Exercise directions: The answer should hold only the lines from the beginning of the material through the one with "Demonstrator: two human", reproduced exactly and without pictures.

Dataset excerpt:
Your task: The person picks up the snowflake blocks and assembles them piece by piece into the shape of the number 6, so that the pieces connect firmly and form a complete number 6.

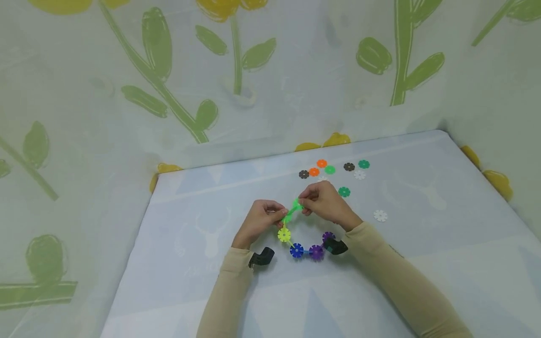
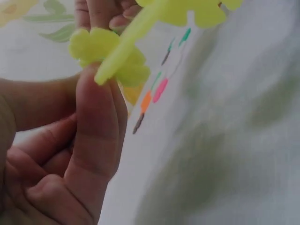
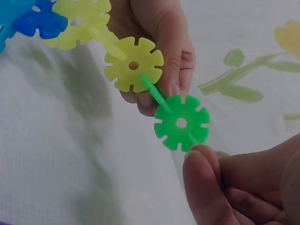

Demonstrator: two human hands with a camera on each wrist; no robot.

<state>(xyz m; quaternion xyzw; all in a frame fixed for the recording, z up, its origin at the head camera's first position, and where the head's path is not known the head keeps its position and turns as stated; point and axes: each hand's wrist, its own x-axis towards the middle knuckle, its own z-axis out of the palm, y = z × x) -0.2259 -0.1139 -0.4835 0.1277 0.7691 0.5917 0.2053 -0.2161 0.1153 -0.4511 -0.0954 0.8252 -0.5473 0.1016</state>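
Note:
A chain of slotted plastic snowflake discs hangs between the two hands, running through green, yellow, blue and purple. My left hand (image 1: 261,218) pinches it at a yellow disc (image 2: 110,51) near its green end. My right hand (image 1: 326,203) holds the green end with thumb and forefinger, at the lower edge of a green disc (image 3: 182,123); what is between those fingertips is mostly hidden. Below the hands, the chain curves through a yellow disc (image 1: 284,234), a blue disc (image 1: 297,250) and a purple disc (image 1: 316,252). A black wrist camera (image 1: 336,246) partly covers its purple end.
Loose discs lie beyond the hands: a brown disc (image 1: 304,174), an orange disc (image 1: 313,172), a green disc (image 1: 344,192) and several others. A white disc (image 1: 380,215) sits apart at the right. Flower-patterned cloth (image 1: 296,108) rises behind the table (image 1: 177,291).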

Reply to the exercise:
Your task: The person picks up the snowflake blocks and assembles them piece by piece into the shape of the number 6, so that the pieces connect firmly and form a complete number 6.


Demonstrator: two human hands with a camera on each wrist; no robot.

No additional output is expected for this exercise.